* [PROBLEM REQUIREMENTS]: An exact reproduction of the data below is expected, free of images.

* [DATASET SECTION]:
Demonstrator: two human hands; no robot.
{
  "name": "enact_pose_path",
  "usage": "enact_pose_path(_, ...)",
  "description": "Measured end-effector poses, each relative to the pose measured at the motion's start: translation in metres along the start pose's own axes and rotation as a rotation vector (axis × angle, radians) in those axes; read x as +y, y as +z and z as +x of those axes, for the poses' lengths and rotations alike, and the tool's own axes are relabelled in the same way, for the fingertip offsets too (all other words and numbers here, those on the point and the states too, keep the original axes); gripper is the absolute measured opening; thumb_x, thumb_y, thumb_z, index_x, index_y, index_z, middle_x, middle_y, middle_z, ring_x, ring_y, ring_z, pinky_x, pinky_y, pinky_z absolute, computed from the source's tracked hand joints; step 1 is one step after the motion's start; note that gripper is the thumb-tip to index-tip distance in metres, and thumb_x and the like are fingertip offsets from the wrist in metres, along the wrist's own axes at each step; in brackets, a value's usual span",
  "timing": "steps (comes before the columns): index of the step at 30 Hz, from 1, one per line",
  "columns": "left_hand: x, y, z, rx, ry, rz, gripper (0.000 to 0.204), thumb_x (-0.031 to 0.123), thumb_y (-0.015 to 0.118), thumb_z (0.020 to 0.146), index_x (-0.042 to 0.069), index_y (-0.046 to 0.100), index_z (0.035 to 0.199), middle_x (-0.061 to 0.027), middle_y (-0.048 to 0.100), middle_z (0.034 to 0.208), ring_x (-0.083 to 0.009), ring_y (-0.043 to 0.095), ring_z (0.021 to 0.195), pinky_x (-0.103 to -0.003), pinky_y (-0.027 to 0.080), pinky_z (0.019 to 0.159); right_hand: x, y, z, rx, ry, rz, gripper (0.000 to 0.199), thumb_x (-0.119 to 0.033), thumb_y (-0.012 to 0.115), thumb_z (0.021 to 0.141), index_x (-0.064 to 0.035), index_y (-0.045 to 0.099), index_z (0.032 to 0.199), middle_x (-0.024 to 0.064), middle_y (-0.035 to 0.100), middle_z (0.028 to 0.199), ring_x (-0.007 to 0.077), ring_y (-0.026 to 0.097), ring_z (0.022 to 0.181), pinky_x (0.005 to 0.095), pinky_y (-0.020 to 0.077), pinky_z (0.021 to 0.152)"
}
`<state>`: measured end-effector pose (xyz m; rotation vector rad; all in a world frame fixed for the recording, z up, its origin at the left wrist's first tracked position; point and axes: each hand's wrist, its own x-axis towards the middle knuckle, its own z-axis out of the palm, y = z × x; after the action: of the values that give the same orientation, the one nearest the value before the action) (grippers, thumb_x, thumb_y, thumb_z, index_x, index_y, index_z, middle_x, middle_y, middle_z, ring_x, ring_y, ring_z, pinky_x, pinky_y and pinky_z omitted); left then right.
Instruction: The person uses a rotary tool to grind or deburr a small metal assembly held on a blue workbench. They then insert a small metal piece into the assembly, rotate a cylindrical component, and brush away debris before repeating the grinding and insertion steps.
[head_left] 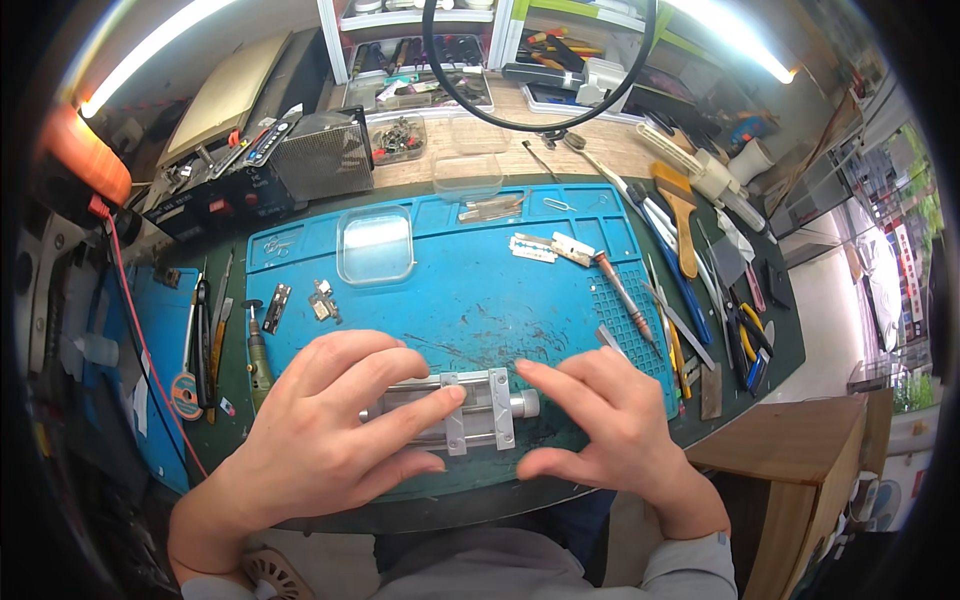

* [YOUR SOLUTION]:
Demonstrator: two human hands; no robot.
{
  "name": "enact_pose_path",
  "usage": "enact_pose_path(_, ...)",
  "description": "Measured end-effector poses, each relative to the pose measured at the motion's start: translation in metres along the start pose's own axes and rotation as a rotation vector (axis × angle, radians) in those axes; read x as +y, y as +z and z as +x of those axes, for the poses' lengths and rotations alike, and the tool's own axes are relabelled in the same way, for the fingertip offsets too (all other words and numbers here, those on the point and the states too, keep the original axes); gripper is the absolute measured opening; thumb_x, thumb_y, thumb_z, index_x, index_y, index_z, middle_x, middle_y, middle_z, ring_x, ring_y, ring_z, pinky_x, pinky_y, pinky_z absolute, computed from the source's tracked hand joints; step 1 is one step after the motion's start; note that gripper is the thumb-tip to index-tip distance in metres, and thumb_x and the like are fingertip offsets from the wrist in metres, along the wrist's own axes at each step; in brackets, a value's usual span",
  "timing": "steps (comes before the columns): index of the step at 30 Hz, from 1, one per line",
  "columns": "left_hand: x, y, z, rx, ry, rz, gripper (0.000 to 0.204), thumb_x (-0.031 to 0.123), thumb_y (-0.015 to 0.118), thumb_z (0.020 to 0.146), index_x (-0.042 to 0.069), index_y (-0.046 to 0.100), index_z (0.035 to 0.199), middle_x (-0.061 to 0.027), middle_y (-0.048 to 0.100), middle_z (0.034 to 0.208), ring_x (-0.083 to 0.009), ring_y (-0.043 to 0.095), ring_z (0.021 to 0.195), pinky_x (-0.103 to -0.003), pinky_y (-0.027 to 0.080), pinky_z (0.019 to 0.159); right_hand: x, y, z, rx, ry, rz, gripper (0.000 to 0.199), thumb_x (-0.119 to 0.033), thumb_y (-0.012 to 0.115), thumb_z (0.021 to 0.141), index_x (-0.064 to 0.035), index_y (-0.045 to 0.099), index_z (0.032 to 0.199), middle_x (-0.024 to 0.064), middle_y (-0.035 to 0.100), middle_z (0.028 to 0.199), ring_x (-0.007 to 0.077), ring_y (-0.026 to 0.097), ring_z (0.022 to 0.181), pinky_x (0.005 to 0.095), pinky_y (-0.020 to 0.077), pinky_z (0.021 to 0.152)"
}
`<state>`: measured end-effector pose (xyz m; rotation vector rad; all in a world frame fixed for the recording, z up, its origin at the left wrist's first tracked position; point and axes: each hand's wrist, its own x-axis towards the middle knuckle, its own z-axis out of the palm, y = z × x; after the action: of the values that give the same orientation, the one nearest the value before the action) (grippers, thumb_x, thumb_y, thumb_z, index_x, index_y, index_z, middle_x, middle_y, middle_z, ring_x, ring_y, ring_z, pinky_x, pinky_y and pinky_z omitted); left then right.
Instruction: The person uses a rotary tool to grind or deburr a small metal assembly held on a blue workbench. They then insert a small metal piece into the assembly, rotate a cylindrical component, and brush away debris before repeating the grinding and insertion steps.
[head_left] 

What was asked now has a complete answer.